Instructions for the task: The line containing "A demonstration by" marks where to begin. Write out that line and every line after it exactly, through the last line below.

Provided material:
* * * * * * * * *

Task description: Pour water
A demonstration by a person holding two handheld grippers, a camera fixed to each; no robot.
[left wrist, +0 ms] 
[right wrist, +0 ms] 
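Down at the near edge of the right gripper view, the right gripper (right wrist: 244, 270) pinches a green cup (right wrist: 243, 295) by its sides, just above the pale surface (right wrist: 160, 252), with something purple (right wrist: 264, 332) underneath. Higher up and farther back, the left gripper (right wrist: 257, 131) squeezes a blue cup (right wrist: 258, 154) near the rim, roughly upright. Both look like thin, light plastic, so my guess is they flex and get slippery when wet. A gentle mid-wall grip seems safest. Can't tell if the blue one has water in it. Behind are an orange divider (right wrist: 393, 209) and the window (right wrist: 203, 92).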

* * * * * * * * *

Your solution:
A demonstration by a person holding two handheld grippers, a camera fixed to each; no robot.
[left wrist, +0 ms] 
[right wrist, +0 ms] 
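Down at the near edge of the right gripper view, the right gripper (right wrist: 244, 270) pinches a green cup (right wrist: 243, 295) by its sides, just above the pale surface (right wrist: 160, 252), with something purple (right wrist: 264, 332) underneath. Higher up and farther back, the left gripper (right wrist: 257, 131) squeezes a blue cup (right wrist: 258, 154) near the rim, roughly upright. Both look like thin, light plastic, so my guess is they flex and get slippery when wet. A gentle mid-wall grip seems safest. Can't tell if the blue one has water in it. Behind are an orange divider (right wrist: 393, 209) and the window (right wrist: 203, 92).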

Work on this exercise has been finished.